_Description of the task:_
The following data is to be repeated exactly, its pictures excluded.
══ Provided data
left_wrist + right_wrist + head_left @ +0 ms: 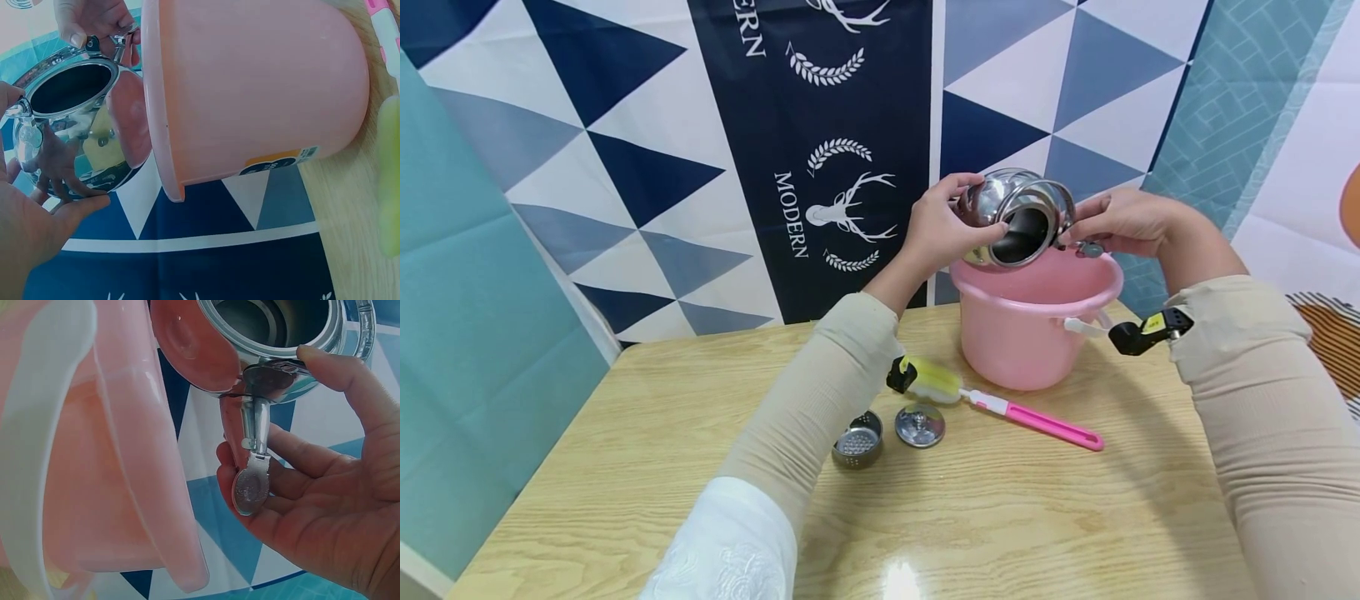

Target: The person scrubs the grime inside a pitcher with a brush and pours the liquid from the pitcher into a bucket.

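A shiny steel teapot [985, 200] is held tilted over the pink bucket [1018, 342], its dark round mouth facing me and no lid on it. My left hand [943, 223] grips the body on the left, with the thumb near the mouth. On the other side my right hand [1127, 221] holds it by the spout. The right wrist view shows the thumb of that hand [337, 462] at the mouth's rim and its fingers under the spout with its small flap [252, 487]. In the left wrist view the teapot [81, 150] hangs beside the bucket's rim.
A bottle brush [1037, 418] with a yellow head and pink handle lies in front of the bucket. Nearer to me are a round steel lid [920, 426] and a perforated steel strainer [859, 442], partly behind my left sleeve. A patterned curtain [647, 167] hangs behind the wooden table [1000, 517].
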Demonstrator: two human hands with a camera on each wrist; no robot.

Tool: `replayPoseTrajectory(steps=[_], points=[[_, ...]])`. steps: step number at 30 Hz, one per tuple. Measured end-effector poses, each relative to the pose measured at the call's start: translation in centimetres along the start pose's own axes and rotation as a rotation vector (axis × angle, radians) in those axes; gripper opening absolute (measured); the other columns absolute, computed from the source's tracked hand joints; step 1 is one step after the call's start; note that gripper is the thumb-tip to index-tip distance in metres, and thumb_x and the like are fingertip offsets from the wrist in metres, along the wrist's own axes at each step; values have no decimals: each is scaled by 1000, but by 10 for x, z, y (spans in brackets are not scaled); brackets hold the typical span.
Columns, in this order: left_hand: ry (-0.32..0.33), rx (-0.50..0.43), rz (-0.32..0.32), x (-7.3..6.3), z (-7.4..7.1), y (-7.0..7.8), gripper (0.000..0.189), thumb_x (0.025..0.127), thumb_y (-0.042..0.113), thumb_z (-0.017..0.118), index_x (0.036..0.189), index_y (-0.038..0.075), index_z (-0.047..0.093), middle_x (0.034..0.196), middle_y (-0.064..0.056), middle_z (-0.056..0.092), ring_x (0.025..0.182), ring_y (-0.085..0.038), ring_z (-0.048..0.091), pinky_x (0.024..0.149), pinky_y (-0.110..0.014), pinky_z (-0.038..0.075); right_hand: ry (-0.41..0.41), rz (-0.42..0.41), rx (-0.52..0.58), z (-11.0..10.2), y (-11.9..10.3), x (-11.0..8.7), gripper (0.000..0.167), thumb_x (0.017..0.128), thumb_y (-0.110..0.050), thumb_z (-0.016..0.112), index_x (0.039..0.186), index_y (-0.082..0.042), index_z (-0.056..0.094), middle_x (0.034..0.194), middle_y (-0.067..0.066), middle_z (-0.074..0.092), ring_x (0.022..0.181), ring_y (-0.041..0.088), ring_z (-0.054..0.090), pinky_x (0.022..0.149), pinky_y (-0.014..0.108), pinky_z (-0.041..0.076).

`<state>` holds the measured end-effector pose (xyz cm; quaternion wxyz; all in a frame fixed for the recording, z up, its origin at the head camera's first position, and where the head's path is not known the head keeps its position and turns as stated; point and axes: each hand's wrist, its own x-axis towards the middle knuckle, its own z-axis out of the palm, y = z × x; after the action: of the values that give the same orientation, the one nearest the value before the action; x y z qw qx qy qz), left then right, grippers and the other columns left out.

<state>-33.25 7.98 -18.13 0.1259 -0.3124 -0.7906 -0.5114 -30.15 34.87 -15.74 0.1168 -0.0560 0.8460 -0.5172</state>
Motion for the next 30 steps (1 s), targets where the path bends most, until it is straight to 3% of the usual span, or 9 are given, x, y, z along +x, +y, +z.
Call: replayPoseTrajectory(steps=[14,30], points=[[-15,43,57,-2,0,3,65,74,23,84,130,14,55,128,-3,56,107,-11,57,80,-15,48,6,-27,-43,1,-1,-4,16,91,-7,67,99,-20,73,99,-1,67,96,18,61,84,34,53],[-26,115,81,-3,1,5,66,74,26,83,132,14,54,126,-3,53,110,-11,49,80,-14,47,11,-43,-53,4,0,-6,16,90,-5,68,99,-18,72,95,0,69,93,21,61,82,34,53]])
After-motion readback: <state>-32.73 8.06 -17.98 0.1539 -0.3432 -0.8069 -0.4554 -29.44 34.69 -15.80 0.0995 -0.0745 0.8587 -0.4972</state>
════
_The completed task:_
left_wrist + right_wrist + head_left @ +0 ms: 

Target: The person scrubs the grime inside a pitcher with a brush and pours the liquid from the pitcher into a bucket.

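A shiny steel teapot [985, 200] is held tilted over the pink bucket [1018, 342], its dark round mouth facing me and no lid on it. My left hand [943, 223] grips the body on the left, with the thumb near the mouth. On the other side my right hand [1127, 221] holds it by the spout. The right wrist view shows the thumb of that hand [337, 462] at the mouth's rim and its fingers under the spout with its small flap [252, 487]. In the left wrist view the teapot [81, 150] hangs beside the bucket's rim.
A bottle brush [1037, 418] with a yellow head and pink handle lies in front of the bucket. Nearer to me are a round steel lid [920, 426] and a perforated steel strainer [859, 442], partly behind my left sleeve. A patterned curtain [647, 167] hangs behind the wooden table [1000, 517].
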Demonstrator: two human hands with a camera on each wrist; no robot.

Tool: `replayPoseTrajectory(steps=[_], points=[[_, ...]])`. steps: step number at 30 Hz, one per tuple. Measured end-effector poses, each relative to the pose measured at the call's start: translation in centimetres along the start pose's own axes and rotation as a rotation vector (axis × angle, radians) in those axes; gripper opening absolute (measured); the other columns absolute, computed from the source's tracked hand joints; step 1 is one step after the call's start; note that gripper is the thumb-tip to index-tip distance in metres, and thumb_x and the like are fingertip offsets from the wrist in metres, along the wrist's own axes at each step; values have no decimals: each is scaled by 1000, but by 10 for x, z, y (spans in brackets are not scaled); brackets hold the typical span.
Columns, in this order: left_hand: ry (-0.32..0.33), rx (-0.50..0.43), rz (-0.32..0.32), x (-7.3..6.3), z (-7.4..7.1), y (-7.0..7.8), gripper (0.000..0.189), thumb_x (0.025..0.127), thumb_y (-0.042..0.113), thumb_z (-0.017..0.118), index_x (0.036..0.189), index_y (-0.038..0.075), index_z (-0.047..0.093), middle_x (0.034..0.196), middle_y (-0.064..0.056), middle_z (-0.056..0.092), ring_x (0.025..0.182), ring_y (-0.085..0.038), ring_z (-0.048..0.091), pinky_x (0.024..0.149), pinky_y (-0.110..0.014), pinky_z (-0.038..0.075); right_hand: ry (-0.41..0.41), rz (-0.42..0.41), rx (-0.52..0.58), z (-11.0..10.2), y (-11.9..10.3), x (-11.0..8.7), gripper (0.000..0.167), thumb_x (0.017..0.128), thumb_y (-0.110..0.050), thumb_z (-0.016..0.112), index_x (0.039..0.186), index_y (-0.082..0.042), index_z (-0.056..0.094), middle_x (0.034..0.194), middle_y (-0.067..0.066), middle_z (-0.074..0.092), ring_x (0.022..0.181), ring_y (-0.041..0.088), ring_z (-0.054..0.090), pinky_x (0.022..0.149), pinky_y (-0.014..0.108), pinky_z (-0.041..0.076).

`<state>` holds the measured end-effector pose (xyz cm; quaternion wxyz; all in a frame fixed for the recording, z up, its origin at the head camera's first position, and where the head's path is not known the head keeps its position and turns as stated; point and axes: each hand's wrist, its own x-axis towards the middle knuckle, its own z-axis out of the palm, y = z × x; after the action: of the values that give the same orientation, the one nearest the value before the action; x y z qw qx qy qz), left then right, grippers and the other columns left out.

<state>-33.25 7.98 -18.13 0.1259 -0.3124 -0.7906 -0.5114 -30.15 34.87 -15.74 0.1168 -0.0560 0.8460 -0.5172</state>
Motion for the next 30 steps (1 s), targets where the path bends most, until it is straight to 3% of the usual span, or 9 are given, x, y, z along +x, +y, +z.
Call: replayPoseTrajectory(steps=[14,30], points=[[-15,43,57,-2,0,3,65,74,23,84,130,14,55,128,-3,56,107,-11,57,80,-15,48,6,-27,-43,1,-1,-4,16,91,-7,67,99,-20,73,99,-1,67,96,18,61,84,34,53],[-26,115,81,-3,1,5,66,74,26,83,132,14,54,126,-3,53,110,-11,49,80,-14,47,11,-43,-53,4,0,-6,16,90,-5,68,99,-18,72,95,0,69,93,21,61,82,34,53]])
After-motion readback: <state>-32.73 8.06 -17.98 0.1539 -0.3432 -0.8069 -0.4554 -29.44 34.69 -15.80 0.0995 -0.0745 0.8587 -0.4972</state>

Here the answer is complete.